━━━ MATERIAL TO PROCESS ━━━
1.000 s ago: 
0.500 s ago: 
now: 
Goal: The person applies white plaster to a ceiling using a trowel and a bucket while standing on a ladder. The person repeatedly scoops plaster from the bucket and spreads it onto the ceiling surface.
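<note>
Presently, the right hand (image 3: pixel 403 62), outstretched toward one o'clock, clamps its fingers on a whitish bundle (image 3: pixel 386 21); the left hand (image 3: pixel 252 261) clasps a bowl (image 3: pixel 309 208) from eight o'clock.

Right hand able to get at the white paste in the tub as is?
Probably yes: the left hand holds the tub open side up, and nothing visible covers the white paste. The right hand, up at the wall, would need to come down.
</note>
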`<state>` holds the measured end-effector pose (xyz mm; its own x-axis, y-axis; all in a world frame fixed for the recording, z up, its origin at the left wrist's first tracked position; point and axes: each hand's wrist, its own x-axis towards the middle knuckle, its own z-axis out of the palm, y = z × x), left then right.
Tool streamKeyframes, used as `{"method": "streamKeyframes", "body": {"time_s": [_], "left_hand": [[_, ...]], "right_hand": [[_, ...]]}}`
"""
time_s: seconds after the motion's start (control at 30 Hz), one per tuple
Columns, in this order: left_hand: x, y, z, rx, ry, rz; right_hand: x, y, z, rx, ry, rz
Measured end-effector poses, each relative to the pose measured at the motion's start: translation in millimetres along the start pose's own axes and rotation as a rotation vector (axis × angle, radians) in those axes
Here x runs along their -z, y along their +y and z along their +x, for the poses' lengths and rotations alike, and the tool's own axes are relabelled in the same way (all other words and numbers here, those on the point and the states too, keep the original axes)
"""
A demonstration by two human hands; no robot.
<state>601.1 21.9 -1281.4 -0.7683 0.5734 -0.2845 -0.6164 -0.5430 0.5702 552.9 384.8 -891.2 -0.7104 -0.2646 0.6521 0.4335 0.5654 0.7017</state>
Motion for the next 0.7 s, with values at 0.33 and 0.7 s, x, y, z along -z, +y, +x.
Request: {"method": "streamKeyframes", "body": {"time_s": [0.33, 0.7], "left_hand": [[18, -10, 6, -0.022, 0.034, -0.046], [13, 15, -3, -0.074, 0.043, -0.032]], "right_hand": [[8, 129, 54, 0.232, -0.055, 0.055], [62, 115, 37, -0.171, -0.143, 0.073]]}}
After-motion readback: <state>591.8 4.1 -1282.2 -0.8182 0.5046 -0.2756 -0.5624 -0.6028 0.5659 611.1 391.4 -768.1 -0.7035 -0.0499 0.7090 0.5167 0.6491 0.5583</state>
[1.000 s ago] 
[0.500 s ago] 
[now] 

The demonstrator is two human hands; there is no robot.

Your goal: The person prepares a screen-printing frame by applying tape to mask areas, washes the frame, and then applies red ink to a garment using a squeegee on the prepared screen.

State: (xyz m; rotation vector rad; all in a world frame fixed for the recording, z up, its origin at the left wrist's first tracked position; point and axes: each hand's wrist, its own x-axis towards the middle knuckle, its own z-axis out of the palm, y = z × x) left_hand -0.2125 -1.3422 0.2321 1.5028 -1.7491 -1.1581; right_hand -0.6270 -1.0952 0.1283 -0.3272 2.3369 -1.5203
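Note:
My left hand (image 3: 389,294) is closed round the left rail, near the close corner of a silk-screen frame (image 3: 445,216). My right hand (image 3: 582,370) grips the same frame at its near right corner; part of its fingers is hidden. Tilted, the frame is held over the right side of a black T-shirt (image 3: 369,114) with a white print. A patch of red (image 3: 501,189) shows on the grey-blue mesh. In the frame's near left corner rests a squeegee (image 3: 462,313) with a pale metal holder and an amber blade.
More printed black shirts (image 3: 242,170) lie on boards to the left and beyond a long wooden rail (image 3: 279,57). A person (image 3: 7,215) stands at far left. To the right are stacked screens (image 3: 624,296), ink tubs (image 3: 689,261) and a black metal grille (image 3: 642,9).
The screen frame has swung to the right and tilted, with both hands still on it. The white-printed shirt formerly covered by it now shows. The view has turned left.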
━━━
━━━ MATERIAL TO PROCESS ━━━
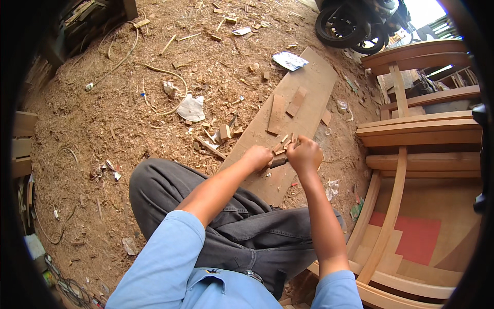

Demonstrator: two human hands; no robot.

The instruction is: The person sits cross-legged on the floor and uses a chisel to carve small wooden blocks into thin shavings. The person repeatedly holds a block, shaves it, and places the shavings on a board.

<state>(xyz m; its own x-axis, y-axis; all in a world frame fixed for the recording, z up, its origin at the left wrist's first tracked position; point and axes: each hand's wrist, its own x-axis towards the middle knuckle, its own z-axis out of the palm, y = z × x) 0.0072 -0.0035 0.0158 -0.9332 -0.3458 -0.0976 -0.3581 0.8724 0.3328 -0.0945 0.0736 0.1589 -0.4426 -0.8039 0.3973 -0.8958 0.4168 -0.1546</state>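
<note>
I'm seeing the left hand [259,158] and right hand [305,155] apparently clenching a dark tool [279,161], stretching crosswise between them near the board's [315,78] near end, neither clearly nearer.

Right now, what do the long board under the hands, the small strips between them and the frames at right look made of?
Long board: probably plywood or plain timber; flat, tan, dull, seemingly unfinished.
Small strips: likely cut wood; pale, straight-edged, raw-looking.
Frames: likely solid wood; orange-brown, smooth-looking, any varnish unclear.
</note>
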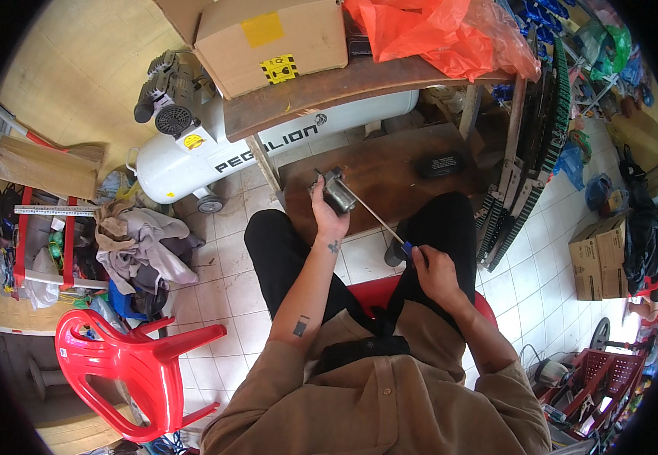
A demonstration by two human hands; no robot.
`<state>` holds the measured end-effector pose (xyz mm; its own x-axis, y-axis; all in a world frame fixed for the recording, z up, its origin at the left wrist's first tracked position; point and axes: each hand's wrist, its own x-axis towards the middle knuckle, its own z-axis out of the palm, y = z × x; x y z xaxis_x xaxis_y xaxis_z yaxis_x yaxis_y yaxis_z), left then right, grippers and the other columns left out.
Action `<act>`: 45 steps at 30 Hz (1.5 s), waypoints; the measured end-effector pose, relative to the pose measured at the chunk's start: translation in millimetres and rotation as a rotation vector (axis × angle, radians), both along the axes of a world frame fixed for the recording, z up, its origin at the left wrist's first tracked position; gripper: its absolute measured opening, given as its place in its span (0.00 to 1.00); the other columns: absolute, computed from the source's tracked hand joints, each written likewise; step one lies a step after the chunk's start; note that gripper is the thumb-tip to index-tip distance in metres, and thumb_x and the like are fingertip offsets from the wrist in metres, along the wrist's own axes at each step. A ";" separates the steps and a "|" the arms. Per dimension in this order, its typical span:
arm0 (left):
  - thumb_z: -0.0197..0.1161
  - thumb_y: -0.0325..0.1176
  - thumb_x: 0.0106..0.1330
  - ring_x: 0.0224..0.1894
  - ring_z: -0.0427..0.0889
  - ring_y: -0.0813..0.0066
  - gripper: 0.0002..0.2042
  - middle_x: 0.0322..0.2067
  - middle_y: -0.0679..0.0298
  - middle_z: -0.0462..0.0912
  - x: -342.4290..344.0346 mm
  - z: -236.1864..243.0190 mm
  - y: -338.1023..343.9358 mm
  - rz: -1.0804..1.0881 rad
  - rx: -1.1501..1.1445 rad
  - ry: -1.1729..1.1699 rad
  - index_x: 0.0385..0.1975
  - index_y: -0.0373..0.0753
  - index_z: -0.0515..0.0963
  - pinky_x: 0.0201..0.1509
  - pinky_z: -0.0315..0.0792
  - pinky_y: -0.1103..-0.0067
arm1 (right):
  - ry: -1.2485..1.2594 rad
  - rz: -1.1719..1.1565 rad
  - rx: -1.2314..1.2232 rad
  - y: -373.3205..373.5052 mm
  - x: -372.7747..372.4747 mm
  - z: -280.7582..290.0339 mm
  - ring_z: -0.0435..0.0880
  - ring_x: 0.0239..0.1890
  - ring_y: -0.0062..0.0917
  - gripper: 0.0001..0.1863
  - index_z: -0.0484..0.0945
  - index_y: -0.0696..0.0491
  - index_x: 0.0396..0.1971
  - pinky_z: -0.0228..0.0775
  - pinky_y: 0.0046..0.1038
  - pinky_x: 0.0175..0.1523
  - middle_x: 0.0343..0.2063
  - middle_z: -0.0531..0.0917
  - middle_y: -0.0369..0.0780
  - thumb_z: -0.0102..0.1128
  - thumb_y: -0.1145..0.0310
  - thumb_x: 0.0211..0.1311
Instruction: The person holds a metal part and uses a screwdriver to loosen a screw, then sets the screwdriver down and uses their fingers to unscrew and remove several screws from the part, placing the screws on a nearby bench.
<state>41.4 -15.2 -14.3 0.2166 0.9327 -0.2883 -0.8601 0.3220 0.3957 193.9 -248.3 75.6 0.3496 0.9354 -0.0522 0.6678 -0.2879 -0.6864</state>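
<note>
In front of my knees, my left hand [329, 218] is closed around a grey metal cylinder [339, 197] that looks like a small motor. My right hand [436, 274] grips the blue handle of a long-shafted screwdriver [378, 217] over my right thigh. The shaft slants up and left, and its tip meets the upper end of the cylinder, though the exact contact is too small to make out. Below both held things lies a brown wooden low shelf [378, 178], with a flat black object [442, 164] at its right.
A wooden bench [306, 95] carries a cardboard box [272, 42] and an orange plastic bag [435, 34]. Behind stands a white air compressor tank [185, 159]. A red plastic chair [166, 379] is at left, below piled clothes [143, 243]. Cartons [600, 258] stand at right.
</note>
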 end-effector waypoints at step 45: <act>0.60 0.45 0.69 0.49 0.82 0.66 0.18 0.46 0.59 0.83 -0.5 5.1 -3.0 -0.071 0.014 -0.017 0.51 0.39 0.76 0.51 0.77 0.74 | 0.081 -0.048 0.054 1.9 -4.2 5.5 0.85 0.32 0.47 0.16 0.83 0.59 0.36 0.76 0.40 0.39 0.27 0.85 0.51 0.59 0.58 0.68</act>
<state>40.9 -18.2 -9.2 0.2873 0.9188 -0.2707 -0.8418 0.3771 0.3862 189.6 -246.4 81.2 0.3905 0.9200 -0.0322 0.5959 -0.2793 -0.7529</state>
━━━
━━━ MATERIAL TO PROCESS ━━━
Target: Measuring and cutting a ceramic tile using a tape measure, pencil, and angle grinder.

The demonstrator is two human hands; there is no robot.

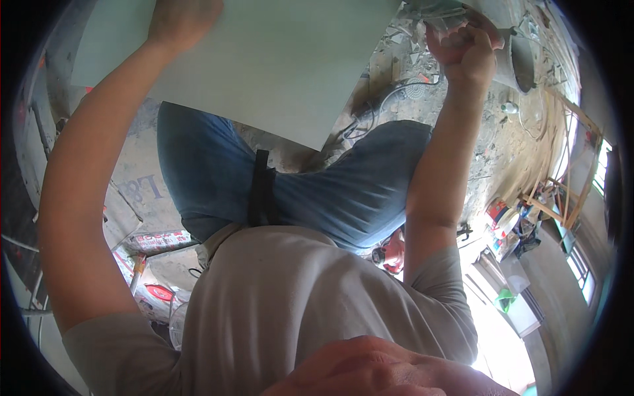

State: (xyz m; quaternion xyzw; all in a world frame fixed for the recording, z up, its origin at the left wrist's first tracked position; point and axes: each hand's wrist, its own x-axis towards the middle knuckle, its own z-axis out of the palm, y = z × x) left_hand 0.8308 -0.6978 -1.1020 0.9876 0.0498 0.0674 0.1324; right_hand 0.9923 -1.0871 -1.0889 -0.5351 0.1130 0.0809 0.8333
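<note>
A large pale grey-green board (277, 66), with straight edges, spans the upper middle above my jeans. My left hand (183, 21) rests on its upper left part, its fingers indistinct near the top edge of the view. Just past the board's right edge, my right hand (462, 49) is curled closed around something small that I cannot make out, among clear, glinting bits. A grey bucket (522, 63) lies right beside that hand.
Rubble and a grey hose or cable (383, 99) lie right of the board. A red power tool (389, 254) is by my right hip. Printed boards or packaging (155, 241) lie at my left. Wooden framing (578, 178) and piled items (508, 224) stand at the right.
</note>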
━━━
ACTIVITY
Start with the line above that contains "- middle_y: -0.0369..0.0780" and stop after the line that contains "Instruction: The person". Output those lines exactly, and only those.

YOUR SOLUTION
  - middle_y: -0.0369..0.0780
  - thumb_z: -0.0102..0.1128
  - thumb_y: -0.1145..0.0310
  - thumb_x: 0.0211..0.1311
Instruction: The person holds a metal part and uses a screwdriver to loosen a screw, then sets the screwdriver down and uses their fingers to unscrew and remove several screws from the part, placing the screws on a nearby bench.

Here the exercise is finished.